I had my first taste of what I like to think of as #MontessoriLife when I was working toward my masters in education more than two decades ago. Montessori’s five principles — respect for the child, the absorbent mind, sensitive periods, the prepared environment and auto-education — were innovative in their time. Now many are seamlessly folded into kids’ daily lives. And although the rigor around these ideas has waned over the decades as schools, families, museums and others have adopted them, their benefits for children persist. So I’m sharing a few simple ways families can use these ideas at home.

Think child-led

  • What it is: In a Montessori classroom, activities are structured around kids’ individual interests and developmental stages, where they choose activities they are interested in, rather than having an instructor choose for them.
  • Why it’s important: When kids direct their learning based on their interests, they are more invested in it, dive deeper and typically learn more about it. This is especially true for young children who are hard-wired to create meaning and develop ideas through open-ended play and exploration.
  • Do it at home: If the term “child-led” strikes fear in your heart, don’t worry. It’s not an invitation for kids to dominate. Instead, it’s an opportunity for them to choose a direction, within the limits parents set. Simply put, it’s putting kids in charge of the things they can handle, while you standby and guide them through the process. Let them choose how they play at home and how they help out around the house. Then set the limits, add guardrails and let them loose.

Prepare your space

  • What it is: If you want to incorporate child-led learning and activities into your home, it’s important to create a space that supports that idea. Find areas in your home that can be scaled for kids and help them build life skills.
  • Why it’s important: Creating spaces where kids can direct their own activities helps them to be independent, gain confidence in their skills and abilities, and it encourages them to to be responsible for their environment (in all its forms) as well.
  • Do it at home: Design spaces with independence and capability in mind. Place toys in labeled bins that kids can reach; have clothing drawers sorted and organized for accessibility; get step stools to help kids reach countertops and drawers; dedicate drawers and shelves at kid height in each room to meet kids’ needs, etc.

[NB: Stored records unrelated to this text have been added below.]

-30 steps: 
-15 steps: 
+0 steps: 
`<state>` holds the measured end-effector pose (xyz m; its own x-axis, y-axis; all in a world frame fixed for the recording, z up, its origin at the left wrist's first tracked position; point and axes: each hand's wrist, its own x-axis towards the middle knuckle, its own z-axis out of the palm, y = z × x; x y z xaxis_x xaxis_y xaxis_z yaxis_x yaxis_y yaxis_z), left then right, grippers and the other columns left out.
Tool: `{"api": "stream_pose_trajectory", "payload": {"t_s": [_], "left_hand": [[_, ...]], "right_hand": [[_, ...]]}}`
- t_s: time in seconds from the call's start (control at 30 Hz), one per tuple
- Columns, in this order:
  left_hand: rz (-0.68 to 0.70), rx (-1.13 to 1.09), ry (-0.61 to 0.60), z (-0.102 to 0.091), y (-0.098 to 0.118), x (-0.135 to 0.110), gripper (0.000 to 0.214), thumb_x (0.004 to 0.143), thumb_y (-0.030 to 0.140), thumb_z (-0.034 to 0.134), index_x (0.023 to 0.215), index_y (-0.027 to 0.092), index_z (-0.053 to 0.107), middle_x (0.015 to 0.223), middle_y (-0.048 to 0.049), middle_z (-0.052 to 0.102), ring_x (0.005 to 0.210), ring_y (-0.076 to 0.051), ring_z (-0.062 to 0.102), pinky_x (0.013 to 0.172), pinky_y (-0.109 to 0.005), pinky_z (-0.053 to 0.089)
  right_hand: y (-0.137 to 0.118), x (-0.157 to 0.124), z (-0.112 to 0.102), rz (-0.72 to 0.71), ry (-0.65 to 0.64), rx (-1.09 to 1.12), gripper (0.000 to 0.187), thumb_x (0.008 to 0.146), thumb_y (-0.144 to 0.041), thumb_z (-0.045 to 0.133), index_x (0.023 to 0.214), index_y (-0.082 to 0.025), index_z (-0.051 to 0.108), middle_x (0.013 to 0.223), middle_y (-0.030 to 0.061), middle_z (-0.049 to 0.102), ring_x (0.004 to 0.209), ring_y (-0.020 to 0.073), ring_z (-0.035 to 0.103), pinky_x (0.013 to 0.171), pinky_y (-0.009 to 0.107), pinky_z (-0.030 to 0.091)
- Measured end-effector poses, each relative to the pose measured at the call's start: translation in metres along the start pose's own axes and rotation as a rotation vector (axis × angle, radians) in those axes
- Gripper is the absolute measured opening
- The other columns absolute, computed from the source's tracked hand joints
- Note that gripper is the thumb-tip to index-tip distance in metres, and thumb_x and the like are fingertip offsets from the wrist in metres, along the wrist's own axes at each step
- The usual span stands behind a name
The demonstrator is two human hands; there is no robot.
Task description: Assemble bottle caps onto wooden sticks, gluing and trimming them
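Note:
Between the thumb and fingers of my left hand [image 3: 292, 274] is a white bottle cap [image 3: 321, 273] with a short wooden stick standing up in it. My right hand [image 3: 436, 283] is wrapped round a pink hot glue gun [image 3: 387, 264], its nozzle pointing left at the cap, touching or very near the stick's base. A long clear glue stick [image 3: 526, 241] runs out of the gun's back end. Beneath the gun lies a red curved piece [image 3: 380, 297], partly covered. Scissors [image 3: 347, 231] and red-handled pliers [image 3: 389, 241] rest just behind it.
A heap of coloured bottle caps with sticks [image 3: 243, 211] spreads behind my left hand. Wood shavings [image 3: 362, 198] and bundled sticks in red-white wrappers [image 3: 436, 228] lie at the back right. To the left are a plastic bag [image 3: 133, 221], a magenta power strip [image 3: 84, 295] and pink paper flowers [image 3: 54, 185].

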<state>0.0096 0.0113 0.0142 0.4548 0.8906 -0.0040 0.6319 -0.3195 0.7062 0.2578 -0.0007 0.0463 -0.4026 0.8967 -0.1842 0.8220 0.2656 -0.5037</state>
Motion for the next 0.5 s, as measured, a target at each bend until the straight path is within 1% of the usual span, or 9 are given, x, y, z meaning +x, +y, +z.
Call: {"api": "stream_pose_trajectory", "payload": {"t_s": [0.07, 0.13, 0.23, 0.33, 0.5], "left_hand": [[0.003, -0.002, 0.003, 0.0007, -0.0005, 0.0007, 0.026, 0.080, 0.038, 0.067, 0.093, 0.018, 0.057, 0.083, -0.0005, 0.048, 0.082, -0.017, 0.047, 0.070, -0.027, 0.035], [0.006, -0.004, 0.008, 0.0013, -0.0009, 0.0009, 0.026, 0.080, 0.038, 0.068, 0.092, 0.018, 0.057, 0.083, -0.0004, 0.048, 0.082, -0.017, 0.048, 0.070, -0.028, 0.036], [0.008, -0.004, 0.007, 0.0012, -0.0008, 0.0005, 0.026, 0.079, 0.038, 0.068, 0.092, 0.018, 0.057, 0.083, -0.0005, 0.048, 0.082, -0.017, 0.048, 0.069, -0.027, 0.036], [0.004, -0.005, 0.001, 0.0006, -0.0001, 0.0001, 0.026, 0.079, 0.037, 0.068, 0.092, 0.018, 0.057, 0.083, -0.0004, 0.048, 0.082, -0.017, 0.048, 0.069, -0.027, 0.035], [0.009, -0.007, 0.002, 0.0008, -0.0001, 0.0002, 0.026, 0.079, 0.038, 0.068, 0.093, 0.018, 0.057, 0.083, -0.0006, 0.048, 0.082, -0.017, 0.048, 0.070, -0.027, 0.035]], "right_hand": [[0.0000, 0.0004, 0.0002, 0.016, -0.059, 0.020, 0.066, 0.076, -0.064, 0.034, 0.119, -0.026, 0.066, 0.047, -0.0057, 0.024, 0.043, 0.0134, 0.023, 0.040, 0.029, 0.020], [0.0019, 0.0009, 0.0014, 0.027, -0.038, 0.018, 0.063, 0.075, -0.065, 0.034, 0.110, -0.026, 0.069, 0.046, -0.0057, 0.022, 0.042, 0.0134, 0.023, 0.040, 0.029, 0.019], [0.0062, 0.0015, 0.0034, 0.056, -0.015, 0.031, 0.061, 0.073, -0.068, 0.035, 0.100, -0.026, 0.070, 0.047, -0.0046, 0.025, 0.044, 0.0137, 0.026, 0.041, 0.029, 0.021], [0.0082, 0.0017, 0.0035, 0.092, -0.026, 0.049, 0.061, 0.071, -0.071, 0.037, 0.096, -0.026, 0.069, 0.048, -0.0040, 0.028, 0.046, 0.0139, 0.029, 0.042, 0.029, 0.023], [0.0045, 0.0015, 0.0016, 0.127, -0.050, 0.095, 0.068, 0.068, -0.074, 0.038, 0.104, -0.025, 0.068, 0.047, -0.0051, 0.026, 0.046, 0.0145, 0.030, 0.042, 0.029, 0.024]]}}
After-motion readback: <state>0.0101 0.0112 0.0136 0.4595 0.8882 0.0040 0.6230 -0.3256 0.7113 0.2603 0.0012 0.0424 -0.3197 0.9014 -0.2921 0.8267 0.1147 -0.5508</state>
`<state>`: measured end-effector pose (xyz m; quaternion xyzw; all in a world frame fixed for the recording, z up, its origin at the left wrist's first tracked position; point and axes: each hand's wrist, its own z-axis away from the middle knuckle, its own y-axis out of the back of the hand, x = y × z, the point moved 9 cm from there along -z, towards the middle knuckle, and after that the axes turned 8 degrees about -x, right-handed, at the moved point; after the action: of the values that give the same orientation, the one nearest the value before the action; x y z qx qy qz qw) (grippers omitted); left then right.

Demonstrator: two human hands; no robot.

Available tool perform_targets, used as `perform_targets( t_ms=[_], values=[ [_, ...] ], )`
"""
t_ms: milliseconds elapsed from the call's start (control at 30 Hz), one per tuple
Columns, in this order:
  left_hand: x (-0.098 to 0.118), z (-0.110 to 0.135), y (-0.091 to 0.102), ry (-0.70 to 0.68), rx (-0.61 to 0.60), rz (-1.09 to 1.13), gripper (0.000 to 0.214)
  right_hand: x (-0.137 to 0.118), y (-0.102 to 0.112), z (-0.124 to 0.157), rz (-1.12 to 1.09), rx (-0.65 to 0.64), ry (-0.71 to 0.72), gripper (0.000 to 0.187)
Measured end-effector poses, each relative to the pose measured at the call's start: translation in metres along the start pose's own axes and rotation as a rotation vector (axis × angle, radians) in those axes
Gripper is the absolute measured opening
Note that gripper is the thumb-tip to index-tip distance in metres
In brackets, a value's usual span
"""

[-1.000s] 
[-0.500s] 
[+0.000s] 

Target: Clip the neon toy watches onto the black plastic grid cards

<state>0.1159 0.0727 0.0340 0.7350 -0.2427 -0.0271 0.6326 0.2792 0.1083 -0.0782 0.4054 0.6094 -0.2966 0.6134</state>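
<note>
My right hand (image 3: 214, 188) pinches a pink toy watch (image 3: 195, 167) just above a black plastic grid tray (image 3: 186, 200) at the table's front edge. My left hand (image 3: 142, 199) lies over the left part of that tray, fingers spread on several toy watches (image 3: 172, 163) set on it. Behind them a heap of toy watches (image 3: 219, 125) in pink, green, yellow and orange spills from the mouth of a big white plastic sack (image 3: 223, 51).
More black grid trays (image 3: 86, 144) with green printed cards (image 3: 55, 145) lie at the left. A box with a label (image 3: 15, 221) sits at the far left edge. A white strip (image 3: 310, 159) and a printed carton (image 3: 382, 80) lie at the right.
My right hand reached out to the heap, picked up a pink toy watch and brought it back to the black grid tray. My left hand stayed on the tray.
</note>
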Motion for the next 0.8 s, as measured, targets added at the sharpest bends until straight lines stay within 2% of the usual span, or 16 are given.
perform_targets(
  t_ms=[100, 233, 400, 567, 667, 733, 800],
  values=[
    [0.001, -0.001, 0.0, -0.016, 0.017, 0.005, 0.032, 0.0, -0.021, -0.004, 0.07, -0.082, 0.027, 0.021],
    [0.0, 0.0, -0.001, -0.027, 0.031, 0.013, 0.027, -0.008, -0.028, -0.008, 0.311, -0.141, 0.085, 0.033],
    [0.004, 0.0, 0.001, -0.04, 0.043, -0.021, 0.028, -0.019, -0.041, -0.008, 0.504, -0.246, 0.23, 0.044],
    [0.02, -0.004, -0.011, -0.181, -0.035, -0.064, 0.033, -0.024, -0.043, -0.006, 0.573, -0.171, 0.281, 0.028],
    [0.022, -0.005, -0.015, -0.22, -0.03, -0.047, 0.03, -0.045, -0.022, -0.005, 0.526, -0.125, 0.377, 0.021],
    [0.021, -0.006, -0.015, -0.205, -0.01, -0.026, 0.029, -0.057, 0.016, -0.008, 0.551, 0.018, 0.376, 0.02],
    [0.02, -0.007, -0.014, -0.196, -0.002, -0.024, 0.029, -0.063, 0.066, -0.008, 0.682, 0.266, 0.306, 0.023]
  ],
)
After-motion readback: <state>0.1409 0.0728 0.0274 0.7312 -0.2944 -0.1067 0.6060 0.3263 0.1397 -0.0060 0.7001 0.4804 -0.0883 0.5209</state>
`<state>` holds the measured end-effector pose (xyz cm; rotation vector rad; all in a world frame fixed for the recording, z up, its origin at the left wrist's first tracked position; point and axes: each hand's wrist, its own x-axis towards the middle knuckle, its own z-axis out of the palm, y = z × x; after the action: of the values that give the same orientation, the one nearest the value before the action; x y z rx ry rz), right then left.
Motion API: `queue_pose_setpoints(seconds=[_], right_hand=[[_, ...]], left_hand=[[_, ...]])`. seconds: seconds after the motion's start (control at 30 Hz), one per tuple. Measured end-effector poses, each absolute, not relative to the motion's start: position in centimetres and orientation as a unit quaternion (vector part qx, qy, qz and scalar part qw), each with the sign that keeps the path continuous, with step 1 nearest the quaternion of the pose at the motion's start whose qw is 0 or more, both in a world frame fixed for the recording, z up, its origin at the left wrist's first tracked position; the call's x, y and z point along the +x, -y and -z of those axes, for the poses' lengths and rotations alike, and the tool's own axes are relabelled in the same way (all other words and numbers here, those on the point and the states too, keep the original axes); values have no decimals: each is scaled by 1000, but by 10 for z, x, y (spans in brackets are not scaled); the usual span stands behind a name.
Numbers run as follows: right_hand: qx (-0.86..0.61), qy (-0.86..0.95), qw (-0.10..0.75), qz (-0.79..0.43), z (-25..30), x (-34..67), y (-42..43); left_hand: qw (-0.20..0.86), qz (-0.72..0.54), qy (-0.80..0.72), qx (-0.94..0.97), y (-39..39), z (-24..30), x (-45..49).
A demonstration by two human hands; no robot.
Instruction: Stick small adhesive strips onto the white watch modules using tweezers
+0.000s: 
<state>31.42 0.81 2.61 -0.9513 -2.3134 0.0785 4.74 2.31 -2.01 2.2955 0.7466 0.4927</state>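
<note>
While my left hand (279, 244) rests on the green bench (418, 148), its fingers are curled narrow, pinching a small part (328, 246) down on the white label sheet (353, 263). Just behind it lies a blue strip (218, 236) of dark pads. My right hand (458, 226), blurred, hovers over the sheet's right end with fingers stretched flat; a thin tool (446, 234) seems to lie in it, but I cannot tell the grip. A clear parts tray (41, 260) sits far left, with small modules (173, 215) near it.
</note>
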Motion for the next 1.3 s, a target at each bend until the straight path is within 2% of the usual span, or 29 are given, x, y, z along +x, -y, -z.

Foster independence and responsibility

  • What it is: Being capable and building life skills is a key element of Montessori education, and the end product of its design is having independent, responsible kids.
  • Why it’s important: As parents, we raise our kids with the goal of having them leave the nest, go out into the world and live their best lives (and hopefully return often, even if it means extra loads of laundry).
  • Do it at home: Allow kids the space they need to successfully complete tasks on their own. Allow them to fail, adjust and try again, and resist the urge to step in (unless your child’s safety is compromised). They will learn lots in the process, even (and especially) if they struggle.